コトブキシーティングさんとのリニューアルは、業者さんというよりは同じ方向を向いて一緒に考えてくれる仲間のような感じで進められたので、私はその過程にもワクワクしました。今回のような丁寧なカウンセリングをしていただけるのであれば、お世辞ではなく、それぞれの学校に合った施設ができるのではと思います。
生徒が「未来をつくる」ための学校を目指して
――学校教育において、施設や家具も含めた環境は重要と思われますか。
教育において環境はかなり重要です。ハード面・ソフト面含めて、そこにはバリュー、価値観のようなものがあると思うのです。環境によって求められる成果も変わるし、成長の方向性も変わってしまいます。ですので、どのような教育を目指していて、何に価値を置いているのか、ということも学校が提供する環境の一つです。
――確かに何を求められているかによって、目指す方向も変わりますね。

例えば今の学校の学びは、基礎ができてから応用、活用というように順番に積み上げていく形式が一般的かもしれません。しかし本校では、生徒が「面白い」「好き」と思うところからスタートしています。それは生徒のワクワク感、学ぶことを“楽しい”と感じる気持ちを大切にしたいと考えているからです。本人が興味を持って始めたのであれば、いずれ「これはどうなっているのだろうと」と様々なことを知りたくなり、基礎も学び始めるはずです。そのため本校では、生徒の「楽しい」を軸に循環できるようなカリキュラム、「循環型」の学びを目指しています。
さらには、自分は面白くないと思っている数学をメチャメチャ楽しいと思っている人がいると知った時に、相手が何を楽しいと思っているのか、その想いをシェアするという体験も学校ならではの学びです。生徒一人ひとりが“楽しい”と感じるものを起点にした個別最適な学び、そして生徒同士、さらには学外の人たちとの想いを共有していく協働的な学び、その両方を提供することが、本校が大切にする環境なのだと考えています。その意味で今回の視聴覚室は、環境をつくる上で重要な要素の一つといえるかもしれませんね。

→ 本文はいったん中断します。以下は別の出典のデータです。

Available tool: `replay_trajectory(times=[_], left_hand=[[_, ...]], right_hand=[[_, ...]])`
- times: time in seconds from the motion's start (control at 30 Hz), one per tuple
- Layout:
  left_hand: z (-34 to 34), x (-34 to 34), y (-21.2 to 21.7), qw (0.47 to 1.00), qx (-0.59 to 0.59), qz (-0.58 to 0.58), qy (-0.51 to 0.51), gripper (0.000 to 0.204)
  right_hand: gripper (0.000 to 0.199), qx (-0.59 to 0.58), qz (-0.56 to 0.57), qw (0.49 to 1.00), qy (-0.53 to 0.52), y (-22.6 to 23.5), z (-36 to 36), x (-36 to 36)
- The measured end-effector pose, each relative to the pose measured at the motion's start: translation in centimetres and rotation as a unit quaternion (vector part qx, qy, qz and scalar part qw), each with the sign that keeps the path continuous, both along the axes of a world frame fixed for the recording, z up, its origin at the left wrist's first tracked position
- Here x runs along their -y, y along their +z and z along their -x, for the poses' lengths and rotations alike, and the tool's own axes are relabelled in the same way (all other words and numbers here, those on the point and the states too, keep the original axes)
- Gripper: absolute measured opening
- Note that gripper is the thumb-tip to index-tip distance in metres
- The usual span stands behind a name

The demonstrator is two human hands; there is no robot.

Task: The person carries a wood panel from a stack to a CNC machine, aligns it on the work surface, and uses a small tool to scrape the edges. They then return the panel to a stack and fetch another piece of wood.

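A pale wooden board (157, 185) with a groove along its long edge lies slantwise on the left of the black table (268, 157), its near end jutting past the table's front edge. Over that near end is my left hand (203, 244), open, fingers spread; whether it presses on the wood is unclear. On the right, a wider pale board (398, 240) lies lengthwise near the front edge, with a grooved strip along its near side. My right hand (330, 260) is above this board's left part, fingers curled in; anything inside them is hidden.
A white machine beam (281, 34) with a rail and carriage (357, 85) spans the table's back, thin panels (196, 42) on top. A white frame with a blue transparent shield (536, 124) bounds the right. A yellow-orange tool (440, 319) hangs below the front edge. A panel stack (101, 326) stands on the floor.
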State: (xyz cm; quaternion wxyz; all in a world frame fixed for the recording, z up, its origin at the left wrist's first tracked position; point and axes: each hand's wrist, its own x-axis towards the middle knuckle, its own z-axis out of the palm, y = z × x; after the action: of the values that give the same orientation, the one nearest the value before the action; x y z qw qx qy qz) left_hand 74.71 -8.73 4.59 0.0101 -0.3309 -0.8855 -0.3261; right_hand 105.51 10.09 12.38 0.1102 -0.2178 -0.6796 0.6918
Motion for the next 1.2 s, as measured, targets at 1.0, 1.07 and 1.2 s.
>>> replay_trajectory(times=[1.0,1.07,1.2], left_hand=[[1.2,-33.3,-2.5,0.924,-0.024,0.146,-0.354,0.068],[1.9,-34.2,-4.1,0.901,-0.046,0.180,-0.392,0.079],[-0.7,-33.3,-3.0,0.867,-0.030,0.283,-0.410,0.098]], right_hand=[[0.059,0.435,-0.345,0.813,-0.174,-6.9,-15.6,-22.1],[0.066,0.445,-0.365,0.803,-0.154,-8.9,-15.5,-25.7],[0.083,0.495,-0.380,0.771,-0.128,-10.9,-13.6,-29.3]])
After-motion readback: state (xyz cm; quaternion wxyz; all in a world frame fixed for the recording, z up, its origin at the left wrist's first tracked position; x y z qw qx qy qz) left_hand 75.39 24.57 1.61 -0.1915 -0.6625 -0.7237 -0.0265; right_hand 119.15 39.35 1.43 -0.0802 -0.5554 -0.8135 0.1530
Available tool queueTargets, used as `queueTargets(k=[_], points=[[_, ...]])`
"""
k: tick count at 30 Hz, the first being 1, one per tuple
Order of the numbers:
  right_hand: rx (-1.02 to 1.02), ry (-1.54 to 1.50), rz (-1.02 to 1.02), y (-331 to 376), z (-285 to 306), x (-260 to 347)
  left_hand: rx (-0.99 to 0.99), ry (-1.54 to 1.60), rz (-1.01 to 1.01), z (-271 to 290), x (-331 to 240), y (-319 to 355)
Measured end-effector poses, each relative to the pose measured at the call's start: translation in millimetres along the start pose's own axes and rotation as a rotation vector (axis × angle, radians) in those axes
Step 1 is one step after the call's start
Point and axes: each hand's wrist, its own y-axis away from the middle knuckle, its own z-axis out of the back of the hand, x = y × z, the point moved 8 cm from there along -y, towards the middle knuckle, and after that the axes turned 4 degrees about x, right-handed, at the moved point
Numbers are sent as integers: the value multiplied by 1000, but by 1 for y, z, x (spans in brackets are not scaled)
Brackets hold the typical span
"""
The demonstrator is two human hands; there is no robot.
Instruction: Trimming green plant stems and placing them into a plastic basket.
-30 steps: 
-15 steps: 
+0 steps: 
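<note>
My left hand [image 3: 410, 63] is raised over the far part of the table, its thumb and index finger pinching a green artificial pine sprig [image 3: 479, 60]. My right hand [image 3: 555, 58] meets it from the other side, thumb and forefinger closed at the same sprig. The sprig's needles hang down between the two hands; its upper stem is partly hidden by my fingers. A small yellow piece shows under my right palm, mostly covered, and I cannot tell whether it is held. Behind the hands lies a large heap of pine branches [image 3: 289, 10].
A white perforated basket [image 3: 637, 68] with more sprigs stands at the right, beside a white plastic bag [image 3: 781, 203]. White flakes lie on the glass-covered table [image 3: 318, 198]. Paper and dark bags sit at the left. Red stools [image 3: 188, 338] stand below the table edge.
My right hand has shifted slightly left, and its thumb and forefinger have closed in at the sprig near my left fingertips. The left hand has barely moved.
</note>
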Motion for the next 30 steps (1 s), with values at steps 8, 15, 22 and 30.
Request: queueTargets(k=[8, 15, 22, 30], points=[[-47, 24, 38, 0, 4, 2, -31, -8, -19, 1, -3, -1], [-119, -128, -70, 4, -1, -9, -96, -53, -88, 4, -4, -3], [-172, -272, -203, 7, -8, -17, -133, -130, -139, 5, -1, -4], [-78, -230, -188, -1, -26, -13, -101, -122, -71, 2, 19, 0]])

――2025年に中高一貫校として再スタートとなりますが、どんな学校にしていきたいとお考えですか。
新しい学校のコンセプトは、「生徒が『未来をつくる』学校」です。主語はあくまでも生徒で、学校とは生徒たちとともに未来をつくる場所だと定義しています。

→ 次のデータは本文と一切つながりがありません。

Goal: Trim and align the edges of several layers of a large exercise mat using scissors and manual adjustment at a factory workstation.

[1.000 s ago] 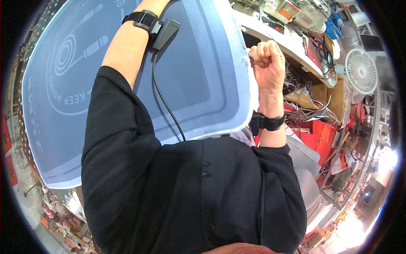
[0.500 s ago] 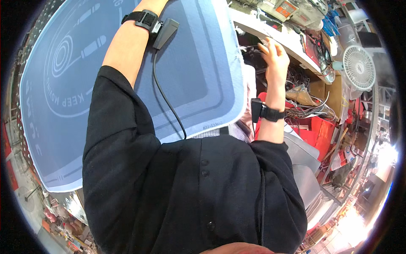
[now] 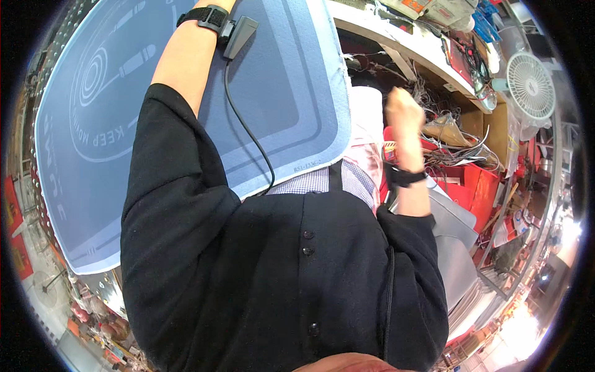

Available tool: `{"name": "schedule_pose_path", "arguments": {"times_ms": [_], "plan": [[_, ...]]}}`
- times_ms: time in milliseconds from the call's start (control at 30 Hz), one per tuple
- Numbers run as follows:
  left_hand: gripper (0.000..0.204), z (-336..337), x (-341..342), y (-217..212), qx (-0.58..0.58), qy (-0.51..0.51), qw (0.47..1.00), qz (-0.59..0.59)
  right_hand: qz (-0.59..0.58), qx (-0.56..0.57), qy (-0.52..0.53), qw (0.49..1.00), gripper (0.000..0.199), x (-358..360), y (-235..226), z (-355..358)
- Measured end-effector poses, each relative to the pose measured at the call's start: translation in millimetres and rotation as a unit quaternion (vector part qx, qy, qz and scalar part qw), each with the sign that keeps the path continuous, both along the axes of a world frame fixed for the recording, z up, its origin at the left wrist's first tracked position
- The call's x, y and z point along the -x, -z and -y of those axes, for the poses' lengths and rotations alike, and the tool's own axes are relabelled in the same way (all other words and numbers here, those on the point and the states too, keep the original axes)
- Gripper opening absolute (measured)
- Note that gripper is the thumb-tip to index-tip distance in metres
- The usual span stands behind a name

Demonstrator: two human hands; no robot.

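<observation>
Mat: I see a large blue-grey work mat [image 3: 291, 93] filling the upper left, with pale ring markings and curved lettering toward 9 o'clock — its rounded corner ends near centre.
Left hand: off the top edge at 12 o'clock; only the forearm shows, wearing a black wrist strap [image 3: 207, 17], so I cannot tell whether the fingers are apart or together.
Cable box: a small grey box [image 3: 239, 36] sits just beside the strap at its 3 o'clock, and its black cable [image 3: 248, 130] trails down across the mat toward 6 o'clock.
Right hand: my view has the right hand [image 3: 404, 113] raised past the mat's right edge, fingers curled together in a loose fist; I see nothing held in it.
Wristband: a black band [image 3: 406, 178] at the hand's 6 o'clock.
Packages: red bins [image 3: 477, 186] at 4 o'clock of the hand; a wire tangle [image 3: 458, 133] just beside it at 3 o'clock.
Fan: a white fan [image 3: 530, 85] at 2 o'clock — well apart.
Room: open mat surface lies at 9 o'clock of the fist.
</observation>
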State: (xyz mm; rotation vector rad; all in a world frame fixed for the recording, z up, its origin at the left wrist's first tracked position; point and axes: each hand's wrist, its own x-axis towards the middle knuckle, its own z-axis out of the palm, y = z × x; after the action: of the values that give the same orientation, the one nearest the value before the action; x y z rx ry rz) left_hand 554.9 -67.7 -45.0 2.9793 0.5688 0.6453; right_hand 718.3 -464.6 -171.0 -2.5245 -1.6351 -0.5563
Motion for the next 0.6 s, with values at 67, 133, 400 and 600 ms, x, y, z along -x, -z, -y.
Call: {"name": "schedule_pose_path", "arguments": {"times_ms": [67, 133, 400, 600], "plan": [[0.054, 1.0, -5.2, -1.1, 0.0, 0.009, 1.0, -0.01, 0.028, 0.136, 0.137, 0.981, 0.009, -69.8, 21.6, 95.8], [0.055, 21.8, -6.8, -14.4, 0.014, -0.017, 1.0, -0.023, -0.101, 0.193, 0.367, 0.904, 0.019, -114.4, 9.0, 183.6], [0.054, 15.3, -3.0, -5.4, -0.027, -0.047, 0.998, -0.013, -0.474, -0.147, -0.045, 0.867, 0.029, 48.5, -44.8, -9.1], [0.049, 13.3, -2.4, -5.7, -0.039, 0.0, 0.999, 0.007, -0.116, -0.097, -0.138, 0.979, 0.016, 78.7, -39.2, -53.7]]}}
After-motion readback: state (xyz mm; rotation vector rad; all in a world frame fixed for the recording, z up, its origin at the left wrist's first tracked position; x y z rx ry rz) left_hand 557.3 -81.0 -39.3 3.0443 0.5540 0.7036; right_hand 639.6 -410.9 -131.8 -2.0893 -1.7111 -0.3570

私は、中高生たちの可能性はすごいということを生徒たちに教えられてきました。その意味で、彼ら彼女らが地球レベルでの未来をつくる、これからの世の中をつくると本気で信じていますし、私たちも一緒にやるつもりです。現在の知を結集しても、世界では紛争が続き、経済格差が広がり、地球環境も悪化の一途を辿っています。こうした課題を解決するために考えるのは私たち、そして、子どもたちの世代です。でも考えるためには、そのための知識が必要です。だから私も含めた教員、さらには学外の様々なエキスパートが自分たちの知っていることは全部教えるから、私たちと一緒に、楽しみながら自分もみんなも幸せになる人類の未来をつくっていこうと。そんな学校になる予定で、今はその時が来るのが楽しみでしかないんです。
――木村先生のお話を伺って、私たちも2025年のスタートがとても楽しみになりました。本日はありがとうございました。